В глубине души Сара подозревала, что с этим костюмом что-то неладно, но ей не в чем было упрекнуть мадам Франсину: костюм полностью соответствовал изображению на гравюре. Кроме того, знаменитая портниха была права: замшевое платье действительно смотрелось чрезвычайно эффектно. Сара отбросила последние сомнения и совсем уж было собралась спуститься к гостям, но тут в дверь туалетной комнаты постучали.

— Посмотри, кто это там, — велела Сара своей горничной. С каждым разом приказы давались ей все легче: она как будто все полнее воспринимала привычки женщины, чье лицо смотрело на нее из зеркала.

Секунду спустя в комнату вошла дама Алекто Кеннет.

— Дама Алекто! — с легким удивлением воскликнула Сара.

— Я пришла, чтобы попросить у вас минуту внимания, леди Роксбари, — сказала дама Алекто, улыбаясь своей невозмутимой кошачьей улыбкой.

— Я всегда рада вас видеть, — медленно произнесла Сара. — А вы не будете переодеваться для бала? Вам, конечно, нет необходимости рядиться в фантастический костюм…

— К сожалению, на подобном балу я буду выглядеть неуместно, — с ноткой неодобрения в голосе отозвалась дама Алекто, — но я благодарна вам за заботу. Нет, я пришла, чтобы поблагодарить вас за любезный прием и извиниться: меня призывают мои обязанности. Я и так уже провела слишком много времени вдали от Бата. С вашего позволения, я отбуду сегодня вечером и избавлю ваших слуг от необходимости и дальше подыскивать для меня место.

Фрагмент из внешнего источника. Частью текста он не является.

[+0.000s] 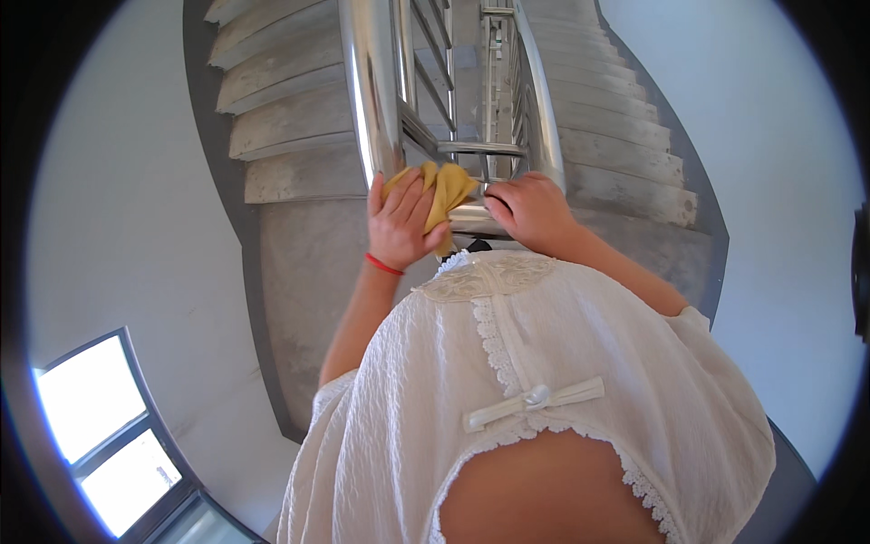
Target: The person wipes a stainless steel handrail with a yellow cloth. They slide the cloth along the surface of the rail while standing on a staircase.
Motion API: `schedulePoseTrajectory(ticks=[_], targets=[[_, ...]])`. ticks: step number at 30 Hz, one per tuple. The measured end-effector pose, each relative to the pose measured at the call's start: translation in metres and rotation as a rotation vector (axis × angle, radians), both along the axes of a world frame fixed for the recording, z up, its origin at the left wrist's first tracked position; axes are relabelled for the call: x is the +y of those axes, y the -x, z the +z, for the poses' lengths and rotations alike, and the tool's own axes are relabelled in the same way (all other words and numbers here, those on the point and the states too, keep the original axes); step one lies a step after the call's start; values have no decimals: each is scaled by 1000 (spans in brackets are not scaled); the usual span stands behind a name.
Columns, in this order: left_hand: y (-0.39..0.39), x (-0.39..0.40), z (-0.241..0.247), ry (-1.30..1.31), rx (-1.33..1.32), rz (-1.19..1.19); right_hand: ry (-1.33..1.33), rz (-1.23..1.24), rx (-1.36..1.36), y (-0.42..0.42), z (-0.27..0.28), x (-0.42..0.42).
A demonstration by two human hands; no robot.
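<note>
My left hand (402,228), with a red band at the wrist, presses a crumpled yellow cloth (445,190) against the corner of a polished metal handrail (374,81). Part of the cloth bunches up between thumb and fingers and hangs over the rail's inner side. To the right, my right hand (537,211) rests with curled fingers over the other corner of the same handrail. Its fingertips are partly hidden. Between both hands runs a short cross section of the shiny rail.
Concrete steps (292,129) lie left of the railing, and a second flight (605,136) lies on the right. Metal balusters (452,75) border the gap between them. Underfoot is a grey landing (306,272). White walls (129,224) with dark skirting stand at both sides; a window (95,401) is lower left.
</note>
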State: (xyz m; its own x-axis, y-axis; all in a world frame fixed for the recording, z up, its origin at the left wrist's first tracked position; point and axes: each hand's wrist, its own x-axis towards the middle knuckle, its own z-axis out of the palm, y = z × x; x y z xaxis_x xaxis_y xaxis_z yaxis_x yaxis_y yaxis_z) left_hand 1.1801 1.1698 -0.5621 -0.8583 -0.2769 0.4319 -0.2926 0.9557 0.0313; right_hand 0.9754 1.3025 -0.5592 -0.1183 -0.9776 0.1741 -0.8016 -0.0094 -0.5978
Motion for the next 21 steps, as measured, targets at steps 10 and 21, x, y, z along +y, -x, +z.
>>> schedulePoseTrajectory(ticks=[10, 21], targets=[[93, -141, 74, -144, 394, 27, -76, -94, 110, -18, -4, -6], [36, -60, 34, -619, 403, 343, -215, 63, 163, -17, -12, -14]])
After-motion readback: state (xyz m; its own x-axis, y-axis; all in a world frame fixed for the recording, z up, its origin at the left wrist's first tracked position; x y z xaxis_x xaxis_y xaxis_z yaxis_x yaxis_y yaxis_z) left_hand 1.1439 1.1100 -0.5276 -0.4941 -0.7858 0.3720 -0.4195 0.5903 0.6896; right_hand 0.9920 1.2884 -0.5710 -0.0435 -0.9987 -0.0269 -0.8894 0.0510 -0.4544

— Но я совершенно уверена, что, если бы вы пожелали остаться, разместить вас для меня не составило бы труда, — машинально отозвалась Сара. Что за странное поведение для гостя: покидать дом на ночь глядя. Впрочем, из обрывков подслушанных сплетен и болтовни слуг Сара уже знала, что дама Алекто славилась эксцентричным поведением. Кроме того, вдовствующая герцогиня действительно отправилась на зиму в Бат, и она вполне могла скучать без своей компаньонки. Но почему даме Алекто так необходимо уехать именно сейчас, а не завтра утром?

— Вы очень милы, дитя мое, но ваша крестная не похвалит вас за то, что вы уговариваете меня остаться, в то время когда она желает моего возвращения. Мне просто не хотелось уезжать, не пожелав вам всего наилучшего. Пусть ваш сегодняшний бал пройдет успешно.

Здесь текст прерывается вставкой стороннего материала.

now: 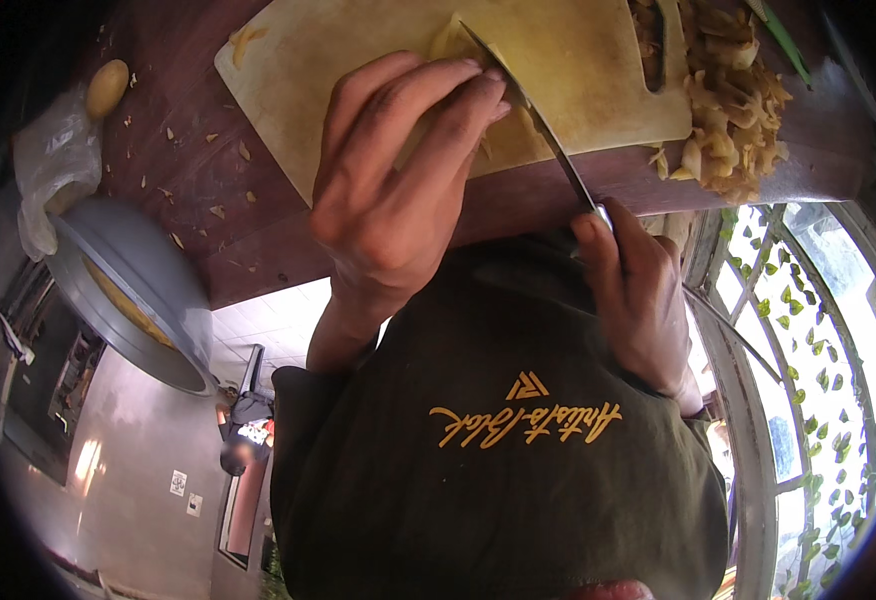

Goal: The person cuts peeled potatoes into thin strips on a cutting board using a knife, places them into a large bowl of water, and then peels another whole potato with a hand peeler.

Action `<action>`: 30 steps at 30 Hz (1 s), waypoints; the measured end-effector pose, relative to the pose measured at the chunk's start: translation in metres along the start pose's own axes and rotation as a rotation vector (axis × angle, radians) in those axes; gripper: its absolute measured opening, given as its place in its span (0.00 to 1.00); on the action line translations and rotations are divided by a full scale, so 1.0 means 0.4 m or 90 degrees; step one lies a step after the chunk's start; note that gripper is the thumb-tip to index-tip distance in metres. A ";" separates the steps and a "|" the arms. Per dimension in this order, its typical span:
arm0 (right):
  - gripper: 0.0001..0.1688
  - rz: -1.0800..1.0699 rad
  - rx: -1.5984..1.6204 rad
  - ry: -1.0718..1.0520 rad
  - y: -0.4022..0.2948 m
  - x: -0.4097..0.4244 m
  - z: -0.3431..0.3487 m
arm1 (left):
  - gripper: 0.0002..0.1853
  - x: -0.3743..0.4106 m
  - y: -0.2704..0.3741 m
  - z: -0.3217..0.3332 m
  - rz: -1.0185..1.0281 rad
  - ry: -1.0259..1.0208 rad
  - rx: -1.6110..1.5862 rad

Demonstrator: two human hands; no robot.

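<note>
My right hand [633,292] grips the handle of a kitchen knife [550,135], its blade slanting up and left across the cutting board [595,82]. Beside the blade, the bent fingers of my left hand [400,172] hold down pale yellow potato pieces [449,37]. The fingers hide much of these pieces. Thin slices lie under and along the blade. A few yellow strips [246,45] rest at the board's far left corner.
Brown peelings [738,112] are heaped right of the board, near a green object [783,45]. To the left are a whole potato [107,88], a clear plastic bag [62,150] and a grey metal pot [137,277] with yellow contents. Peel scraps dot the wooden table [175,150]. A person [246,427] is farther off.
</note>
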State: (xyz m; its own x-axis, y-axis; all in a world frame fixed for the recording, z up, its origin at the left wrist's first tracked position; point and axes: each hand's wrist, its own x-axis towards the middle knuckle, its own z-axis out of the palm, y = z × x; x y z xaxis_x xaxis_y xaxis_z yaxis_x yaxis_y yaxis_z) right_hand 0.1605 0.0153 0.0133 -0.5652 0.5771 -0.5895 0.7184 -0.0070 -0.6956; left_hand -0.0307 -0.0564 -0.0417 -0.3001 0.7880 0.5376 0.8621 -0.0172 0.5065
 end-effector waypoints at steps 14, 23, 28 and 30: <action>0.16 -0.055 -0.115 0.069 -0.006 -0.008 0.026 | 0.13 -0.001 -0.001 0.005 -0.011 0.027 -0.026; 0.17 -0.053 -0.112 0.063 -0.017 -0.012 0.023 | 0.13 0.001 0.004 0.004 -0.025 0.036 -0.003; 0.15 -0.075 -0.141 0.096 -0.015 0.003 0.032 | 0.13 0.003 0.000 0.009 -0.032 0.039 -0.004; 0.16 -0.052 -0.102 0.066 -0.022 -0.008 0.023 | 0.13 0.001 0.005 0.006 -0.035 0.040 -0.001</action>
State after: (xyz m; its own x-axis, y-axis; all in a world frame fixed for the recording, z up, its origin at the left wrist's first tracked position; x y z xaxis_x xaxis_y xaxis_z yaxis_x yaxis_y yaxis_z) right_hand 0.1523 0.0062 0.0174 -0.5853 0.6520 -0.4821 0.7315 0.1681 -0.6608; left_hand -0.0281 -0.0547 -0.0422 -0.3727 0.7473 0.5501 0.8430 0.0248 0.5373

Было ли это плодом разгоряченного воображения Сары, или в словах дамы Алекто действительно скрывался некий подтекст?

— По правде говоря, я задержалась здесь, дабы убедиться, что вы полностью оправились от пережитого потрясения, — продолжала дама Алекто. — И я льщу себя надеждой, что мой уход за вами способствовал вашему выздоровлению. Так или иначе, я оставила вашей горничной флакон с укрепляющим средством. Я совершенно уверена, что если вы будете продолжать принимать его, то встретите светский сезон в расцвете сил и здоровья.

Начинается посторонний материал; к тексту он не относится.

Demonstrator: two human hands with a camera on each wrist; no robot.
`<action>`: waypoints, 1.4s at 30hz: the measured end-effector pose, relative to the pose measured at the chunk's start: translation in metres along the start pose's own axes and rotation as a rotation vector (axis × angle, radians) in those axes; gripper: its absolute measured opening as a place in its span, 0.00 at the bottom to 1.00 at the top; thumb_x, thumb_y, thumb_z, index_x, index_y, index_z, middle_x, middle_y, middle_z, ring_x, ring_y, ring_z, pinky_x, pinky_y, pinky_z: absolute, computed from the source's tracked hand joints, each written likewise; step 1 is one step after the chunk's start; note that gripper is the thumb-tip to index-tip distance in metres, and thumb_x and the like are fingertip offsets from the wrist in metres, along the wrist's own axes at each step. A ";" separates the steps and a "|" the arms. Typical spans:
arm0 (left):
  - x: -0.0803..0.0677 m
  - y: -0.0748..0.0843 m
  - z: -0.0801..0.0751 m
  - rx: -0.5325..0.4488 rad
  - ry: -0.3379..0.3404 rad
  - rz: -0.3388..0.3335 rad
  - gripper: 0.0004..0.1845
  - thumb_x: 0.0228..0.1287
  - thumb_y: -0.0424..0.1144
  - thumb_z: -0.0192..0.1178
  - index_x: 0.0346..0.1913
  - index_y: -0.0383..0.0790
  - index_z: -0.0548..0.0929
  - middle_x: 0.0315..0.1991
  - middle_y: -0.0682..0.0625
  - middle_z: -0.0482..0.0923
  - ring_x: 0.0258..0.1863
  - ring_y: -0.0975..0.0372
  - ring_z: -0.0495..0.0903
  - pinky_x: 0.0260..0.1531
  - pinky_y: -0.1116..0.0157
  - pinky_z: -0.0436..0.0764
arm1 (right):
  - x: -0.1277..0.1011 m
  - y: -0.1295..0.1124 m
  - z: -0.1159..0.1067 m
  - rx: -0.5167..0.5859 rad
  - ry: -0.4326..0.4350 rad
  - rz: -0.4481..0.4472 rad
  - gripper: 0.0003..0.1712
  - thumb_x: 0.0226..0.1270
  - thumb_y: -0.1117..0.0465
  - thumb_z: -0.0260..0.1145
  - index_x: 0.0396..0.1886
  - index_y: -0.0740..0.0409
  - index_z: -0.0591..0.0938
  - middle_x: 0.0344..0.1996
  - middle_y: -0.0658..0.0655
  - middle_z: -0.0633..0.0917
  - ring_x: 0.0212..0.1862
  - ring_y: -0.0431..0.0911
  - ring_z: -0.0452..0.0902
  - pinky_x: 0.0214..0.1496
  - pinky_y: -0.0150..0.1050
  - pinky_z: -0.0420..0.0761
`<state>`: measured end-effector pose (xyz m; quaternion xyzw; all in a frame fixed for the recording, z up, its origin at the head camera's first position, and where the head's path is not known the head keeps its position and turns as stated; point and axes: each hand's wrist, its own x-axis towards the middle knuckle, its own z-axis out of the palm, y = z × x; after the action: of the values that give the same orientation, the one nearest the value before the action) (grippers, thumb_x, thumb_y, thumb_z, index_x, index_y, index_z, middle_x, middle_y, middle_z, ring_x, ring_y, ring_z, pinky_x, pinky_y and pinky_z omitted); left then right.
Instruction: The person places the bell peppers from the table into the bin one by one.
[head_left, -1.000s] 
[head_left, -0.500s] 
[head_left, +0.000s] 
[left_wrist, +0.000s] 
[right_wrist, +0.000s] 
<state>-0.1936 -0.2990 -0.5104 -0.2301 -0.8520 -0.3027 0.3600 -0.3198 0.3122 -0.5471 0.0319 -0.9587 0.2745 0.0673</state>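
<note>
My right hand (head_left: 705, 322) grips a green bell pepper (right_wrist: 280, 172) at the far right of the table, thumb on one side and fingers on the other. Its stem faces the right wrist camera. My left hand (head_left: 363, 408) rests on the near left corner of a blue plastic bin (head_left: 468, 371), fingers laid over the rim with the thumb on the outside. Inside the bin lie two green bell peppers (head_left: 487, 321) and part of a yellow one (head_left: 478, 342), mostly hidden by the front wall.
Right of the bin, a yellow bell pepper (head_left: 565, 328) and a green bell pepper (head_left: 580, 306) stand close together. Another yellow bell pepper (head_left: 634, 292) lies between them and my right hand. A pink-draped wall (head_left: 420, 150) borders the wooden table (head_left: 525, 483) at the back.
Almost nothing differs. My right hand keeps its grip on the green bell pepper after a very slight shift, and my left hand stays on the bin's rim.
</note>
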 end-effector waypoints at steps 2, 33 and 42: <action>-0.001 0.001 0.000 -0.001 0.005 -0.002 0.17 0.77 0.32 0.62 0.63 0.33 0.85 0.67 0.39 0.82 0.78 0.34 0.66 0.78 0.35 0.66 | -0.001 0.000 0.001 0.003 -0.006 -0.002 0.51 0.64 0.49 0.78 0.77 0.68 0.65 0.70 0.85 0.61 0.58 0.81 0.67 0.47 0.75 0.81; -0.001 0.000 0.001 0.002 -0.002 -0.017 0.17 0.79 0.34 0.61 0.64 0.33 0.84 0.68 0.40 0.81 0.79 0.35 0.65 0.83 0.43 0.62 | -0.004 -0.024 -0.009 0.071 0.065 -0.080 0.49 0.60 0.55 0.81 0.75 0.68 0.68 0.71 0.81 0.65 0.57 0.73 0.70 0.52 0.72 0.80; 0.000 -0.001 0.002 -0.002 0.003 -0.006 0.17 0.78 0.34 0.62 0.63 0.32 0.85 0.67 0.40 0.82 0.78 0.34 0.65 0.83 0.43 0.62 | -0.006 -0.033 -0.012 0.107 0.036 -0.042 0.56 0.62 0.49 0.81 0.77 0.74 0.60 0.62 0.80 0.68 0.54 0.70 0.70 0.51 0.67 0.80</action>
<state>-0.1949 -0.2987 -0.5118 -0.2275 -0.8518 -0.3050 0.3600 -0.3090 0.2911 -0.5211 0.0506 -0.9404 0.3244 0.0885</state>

— Я тоже на это надеюсь, — отозвалась Сара. Она быстро усвоила, что ее светский сезон будет весьма плотно расписан; маркиза Роксбари слыла весьма деятельной особой.

— В таком случае, мы скоро увидимся, — твердо произнесла дама Алекто и, дождавшись машинального кивка Сары, покинула комнату.

«Как странно…» — подумала Сара, но эта мимолетная мысль исчезла почти мгновенно, вытесненная хлопотами о прилаживании маски, веера и бальной книжечки для записи кавалеров. И когда Сара спустилась в бальный зал Мункойна, она больше не вспоминала о даме Алекто.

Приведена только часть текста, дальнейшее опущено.